Open on DataHub

# HIDDEN
# Clear previously defined variables
%reset -f

# Set directory for data loading to work properly
import os
os.chdir(os.path.expanduser('~/notebooks/05'))

# HIDDEN
import warnings
# Ignore numpy dtype warnings. These warnings are caused by an interaction
# between numpy and Cython and can be safely ignored.
# Reference: https://stackoverflow.com/a/40846742
warnings.filterwarnings("ignore", message="numpy.dtype size changed")
warnings.filterwarnings("ignore", message="numpy.ufunc size changed")

import numpy as np
import matplotlib.pyplot as plt
import pandas as pd
import seaborn as sns
%matplotlib inline
import ipywidgets as widgets
from ipywidgets import interact, interactive, fixed, interact_manual
import nbinteract as nbi

sns.set()
sns.set_context('talk')
np.set_printoptions(threshold=20, precision=2, suppress=True)
pd.options.display.max_rows = 7
pd.options.display.max_columns = 8
pd.set_option('precision', 2)
# This option stops scientific notation for pandas
# pd.set_option('display.float_format', '{:.2f}'.format)

Faithfulness¶

We describe a dataset as "faithful" if we believe it accurately captures reality. Typically, untrustworthy datasets contain:

Unrealistic or incorrect values

For example, dates in the future, locations that don't exist, negative counts, or large outliers.

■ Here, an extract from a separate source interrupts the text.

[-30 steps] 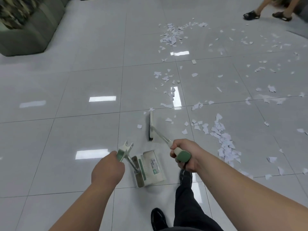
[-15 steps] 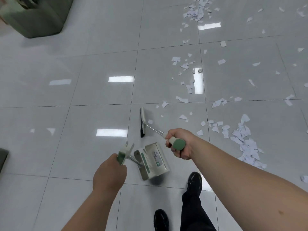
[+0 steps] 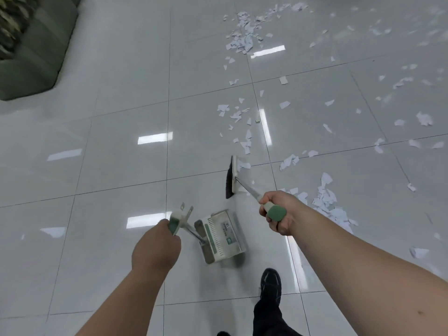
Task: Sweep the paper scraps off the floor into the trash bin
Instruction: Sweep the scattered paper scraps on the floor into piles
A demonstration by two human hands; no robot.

Violations of obvious dependencies

For example, age and birthday for individuals don't match.

Hand-entered data

As we have seen, these are typically filled with spelling errors and inconsistencies.

Clear signs of data falsification

For example, repeated names, fake looking email addresses, or repeated use of uncommon names or fields.

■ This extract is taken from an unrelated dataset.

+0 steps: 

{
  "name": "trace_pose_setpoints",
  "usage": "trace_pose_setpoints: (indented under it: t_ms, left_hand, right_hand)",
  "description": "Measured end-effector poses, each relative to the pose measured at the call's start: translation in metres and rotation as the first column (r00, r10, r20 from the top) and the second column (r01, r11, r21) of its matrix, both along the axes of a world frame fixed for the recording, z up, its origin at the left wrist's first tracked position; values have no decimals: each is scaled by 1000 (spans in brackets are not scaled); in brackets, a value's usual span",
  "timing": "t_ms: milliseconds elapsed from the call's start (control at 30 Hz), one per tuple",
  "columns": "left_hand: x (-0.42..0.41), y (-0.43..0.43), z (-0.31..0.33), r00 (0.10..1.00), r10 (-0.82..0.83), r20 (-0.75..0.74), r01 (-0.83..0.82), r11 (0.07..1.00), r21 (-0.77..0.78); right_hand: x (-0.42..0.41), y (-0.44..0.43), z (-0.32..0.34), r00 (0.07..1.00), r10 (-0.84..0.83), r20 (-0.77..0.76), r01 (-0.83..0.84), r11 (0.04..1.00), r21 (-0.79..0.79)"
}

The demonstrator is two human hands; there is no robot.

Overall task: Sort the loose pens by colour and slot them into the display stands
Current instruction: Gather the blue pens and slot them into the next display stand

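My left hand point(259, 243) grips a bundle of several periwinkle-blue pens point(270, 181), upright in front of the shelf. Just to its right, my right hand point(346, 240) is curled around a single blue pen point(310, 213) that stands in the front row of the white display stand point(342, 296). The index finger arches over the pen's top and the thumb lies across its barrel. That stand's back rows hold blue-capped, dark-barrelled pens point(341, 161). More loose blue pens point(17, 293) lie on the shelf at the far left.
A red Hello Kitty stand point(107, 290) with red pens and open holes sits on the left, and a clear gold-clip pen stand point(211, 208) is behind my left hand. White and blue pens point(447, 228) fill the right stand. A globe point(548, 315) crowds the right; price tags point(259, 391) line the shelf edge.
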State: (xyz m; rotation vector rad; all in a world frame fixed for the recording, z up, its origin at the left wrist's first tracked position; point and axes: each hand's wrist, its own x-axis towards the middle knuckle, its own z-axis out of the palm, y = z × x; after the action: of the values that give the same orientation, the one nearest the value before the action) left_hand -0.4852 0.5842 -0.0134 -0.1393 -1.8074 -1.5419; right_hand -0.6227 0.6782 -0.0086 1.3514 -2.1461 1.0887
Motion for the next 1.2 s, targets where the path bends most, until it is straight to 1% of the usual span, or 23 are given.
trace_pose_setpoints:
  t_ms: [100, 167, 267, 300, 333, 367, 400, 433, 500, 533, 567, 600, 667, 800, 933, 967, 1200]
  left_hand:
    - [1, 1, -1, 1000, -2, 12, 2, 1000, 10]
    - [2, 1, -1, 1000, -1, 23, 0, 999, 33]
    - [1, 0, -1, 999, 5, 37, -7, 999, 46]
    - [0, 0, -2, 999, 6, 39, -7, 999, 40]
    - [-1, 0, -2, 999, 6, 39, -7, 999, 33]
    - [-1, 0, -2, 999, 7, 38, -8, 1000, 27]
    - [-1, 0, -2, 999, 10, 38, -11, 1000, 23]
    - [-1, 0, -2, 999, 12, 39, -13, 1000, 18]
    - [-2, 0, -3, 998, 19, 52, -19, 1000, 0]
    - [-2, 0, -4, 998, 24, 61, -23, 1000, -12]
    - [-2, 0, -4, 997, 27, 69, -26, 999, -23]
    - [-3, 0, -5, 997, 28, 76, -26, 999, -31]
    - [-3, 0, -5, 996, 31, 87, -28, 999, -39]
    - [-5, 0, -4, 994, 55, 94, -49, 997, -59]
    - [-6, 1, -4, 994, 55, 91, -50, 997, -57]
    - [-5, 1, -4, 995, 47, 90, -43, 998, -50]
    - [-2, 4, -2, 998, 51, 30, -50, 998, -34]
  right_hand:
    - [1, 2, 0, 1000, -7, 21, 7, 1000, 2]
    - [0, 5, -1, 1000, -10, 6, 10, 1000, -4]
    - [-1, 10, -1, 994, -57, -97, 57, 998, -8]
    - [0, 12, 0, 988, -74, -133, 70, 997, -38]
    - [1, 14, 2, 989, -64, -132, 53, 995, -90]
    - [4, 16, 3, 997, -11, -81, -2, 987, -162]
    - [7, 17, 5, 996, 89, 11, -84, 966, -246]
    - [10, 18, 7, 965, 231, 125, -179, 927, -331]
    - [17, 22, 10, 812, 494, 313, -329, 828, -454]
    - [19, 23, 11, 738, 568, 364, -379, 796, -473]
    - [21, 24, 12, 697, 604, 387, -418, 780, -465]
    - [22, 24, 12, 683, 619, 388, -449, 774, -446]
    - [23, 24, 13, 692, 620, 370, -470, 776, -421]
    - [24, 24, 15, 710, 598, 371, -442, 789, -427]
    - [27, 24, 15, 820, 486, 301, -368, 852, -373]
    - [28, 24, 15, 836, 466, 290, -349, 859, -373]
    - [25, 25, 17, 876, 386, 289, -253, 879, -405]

Notice the many similarities to data cleaning. As we have mentioned, we often go back and forth between data cleaning and EDA, especially when determining data faithfulness. For example, visualizations often help us identify strange entries in the data.

calls = pd.read_csv('data/calls.csv')
calls.head()

	CASENO	OFFENSE	EVENTDT	EVENTTM	...	BLKADDR	Latitude	Longitude	Day
0	17091420	BURGLARY AUTO	07/23/2017 12:00:00 AM	06:00	...	2500 LE CONTE AVE	37.876965	-122.260544	Sunday
1	17038302	BURGLARY AUTO	07/02/2017 12:00:00 AM	22:00	...	BOWDITCH STREET & CHANNING WAY	37.867209	-122.256554	Sunday
2	17049346	THEFT MISD. (UNDER $950)	08/20/2017 12:00:00 AM	23:20	...	2900 CHANNING WAY	37.867948	-122.250664	Sunday
3	17091319	THEFT MISD. (UNDER $950)	07/09/2017 12:00:00 AM	04:15	...	2100 RUSSELL ST	37.856719	-122.266672	Sunday
4	17044238	DISTURBANCE	07/30/2017 12:00:00 AM	01:16	...	TELEGRAPH AVENUE & DURANT AVE	37.867816	-122.258994	Sunday

5 rows × 9 columns

calls['CASENO'].plot.hist(bins=30)

<matplotlib.axes._subplots.AxesSubplot at 0x1a1ebb2898>

Notice the unexpected clusters at 17030000 and 17090000. By plotting the distribution of case numbers, we can quickly see anomalies in the data. In this case, we might guess that two different teams of police use different sets of case numbers for their calls.

Exploring the data often reveals anomalies; if fixable, we can then apply data cleaning techniques.